Raimundo Fitero
Mi casa
La tarde del sábado tuve una premonición pasiva y pensando que iba a ser beneficiado con algún sorteo me puse a ver en el canal Divinity un programa que me ayudó mucho a distribuir parte del supuesto premio que iba a recibir si el azar estaba jugando a mi favor. El programa debe estar patrocinado a medias por alguna cadena de tiendas para remodelar hogares y alguna inmobiliaria, porque se trata de que una familia, siempre, es una familia, con varios hijos, siempre deben tener varios hijos en crecimiento y a ser posible rozando la adolescencia, sienten que la casa que habitan se les ha quedado pequeña, o tiene algún problema o simplemente han decidido elevar su confort.
Este es el primer paso, después aparecen dos protagonistas, la decoradora de interiores y un agente inmobiliario. La cuestión es que estos dos polos o posibilidades del mercado pelean, luchan, compiten por ver si la familia al final del proceso prefiere cambiarse de casa o con las reformas emprendidas y realizadas, «la aman» y se quedan. Hay que señalar que se trata de un programa original de los USA, por lo que estamos hablando de un estándar de vida, es decir, de una ideología que se nos impone machaconamente en series, películas y demás productos publicitarios yanquis.
Las casas a remodelar o cambiar, tienen todo lo que está en el imaginario de la clase media, jardín, salón, cocina, garaje y dormitorios varios.

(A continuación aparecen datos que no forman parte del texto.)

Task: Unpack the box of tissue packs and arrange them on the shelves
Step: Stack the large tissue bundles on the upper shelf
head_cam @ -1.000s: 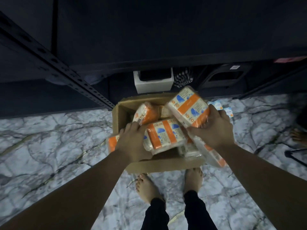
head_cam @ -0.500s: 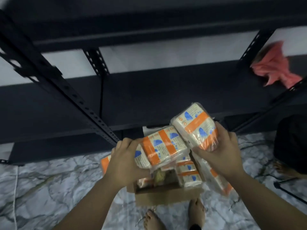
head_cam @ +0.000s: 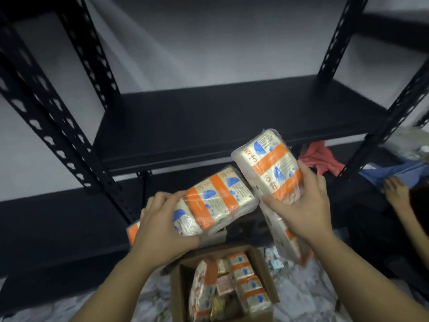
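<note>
Head view: the left hand [head_cam: 160, 226] is clamped round a tissue pack [head_cam: 216, 201] and the right hand [head_cam: 299, 205] round another pack [head_cam: 267, 163], both just below the bare black shelf [head_cam: 220, 126], above the cardboard box [head_cam: 181, 289]. More packs dangle beneath each grip; slick wrap could let one slip.

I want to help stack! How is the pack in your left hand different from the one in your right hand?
The left pack sits lower and lies nearly flat; the right pack is raised higher and tilted steeply toward the shelf. The left hand wraps its pack's end; the right hand cups its pack from beneath. Each hand seems to hold further packs underneath. Both are clear-wrapped, white with orange bands and blue marks.
</note>
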Available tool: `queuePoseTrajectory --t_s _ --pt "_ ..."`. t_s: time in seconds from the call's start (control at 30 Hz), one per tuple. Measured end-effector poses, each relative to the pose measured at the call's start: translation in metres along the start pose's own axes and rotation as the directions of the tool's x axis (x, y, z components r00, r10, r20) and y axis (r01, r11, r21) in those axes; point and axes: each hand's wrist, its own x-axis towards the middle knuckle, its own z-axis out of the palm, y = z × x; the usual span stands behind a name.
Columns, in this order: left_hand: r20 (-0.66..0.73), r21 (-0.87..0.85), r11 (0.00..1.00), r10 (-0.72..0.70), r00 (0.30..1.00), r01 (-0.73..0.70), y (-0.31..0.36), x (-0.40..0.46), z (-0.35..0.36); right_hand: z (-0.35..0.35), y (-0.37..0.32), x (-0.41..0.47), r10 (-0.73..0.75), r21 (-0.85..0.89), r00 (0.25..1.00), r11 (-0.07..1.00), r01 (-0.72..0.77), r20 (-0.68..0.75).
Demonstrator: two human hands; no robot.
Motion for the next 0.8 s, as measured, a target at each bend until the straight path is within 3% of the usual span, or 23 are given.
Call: queuePoseTrajectory --t_s 0.27,0.47,0.8 --pt "-0.138 -0.016 0.999 0.045 0.989 -0.048 0.056 0.047 -0.071 -0.043 -0.066 0.061 -0.077 0.086 0.991 0.993 0.086 -0.106" --pt "-0.216 0.021 1.000 0.000 0.976 0.005 0.086 0.102 -0.086 -0.053 -0.083 0.129 -0.067 0.069 0.993 0.995 0.074 -0.093" --pt "-0.189 0.230 0.941 -0.206 0.960 0.248 0.125 0.226 -0.035 -0.051 -0.054 0.281 -0.015 -0.291 0.992 0.955 0.050 0.122"
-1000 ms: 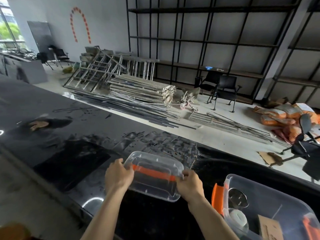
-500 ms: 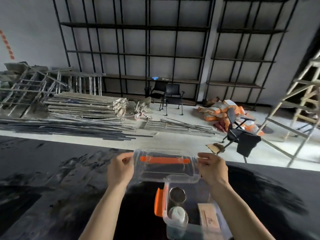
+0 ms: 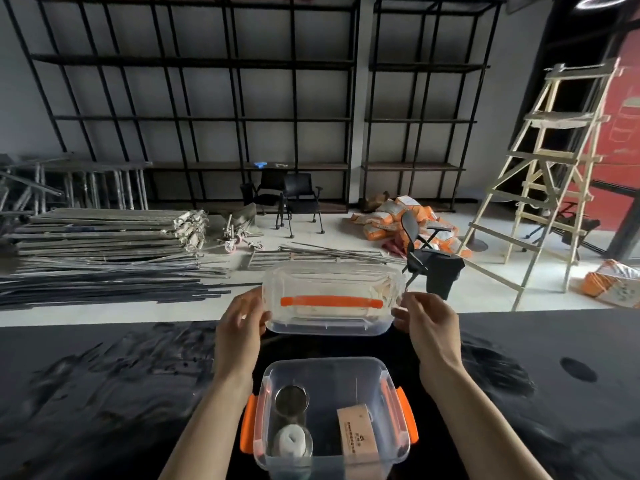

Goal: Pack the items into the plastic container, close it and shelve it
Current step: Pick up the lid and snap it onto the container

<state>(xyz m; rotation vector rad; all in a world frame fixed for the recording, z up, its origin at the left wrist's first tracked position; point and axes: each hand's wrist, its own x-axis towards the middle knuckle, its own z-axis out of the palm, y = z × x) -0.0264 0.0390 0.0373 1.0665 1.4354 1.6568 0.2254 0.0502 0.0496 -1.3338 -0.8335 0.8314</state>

Los guionistas hacen ver siempre que una parte de la pareja quiere remodelación y no moverse y la otra lo contrario. Durante el proceso hay desencuentros tanto con el agente inmobiliario como con la reformadora, porque ambos trabajan con unos objetivos marcados por la pareja en cuanto a habitaciones, localización, cuartos de baño y un largo etcétera. Y un presupuesto.
En este punto me quedé enganchado: en los cuatro casos visionados, el precio ronda el medio millón de dólares. Y una reforma cuesta cincuenta mil dólares. Algo no cuadra. Mi casa ideal aparece y me la quitan. Y las reformas son mágicas. Lo que me gusta es que los dos conductores acaban siempre tomando una copa en unos salones fantásticos de sus domicilios. Funciona el negocio.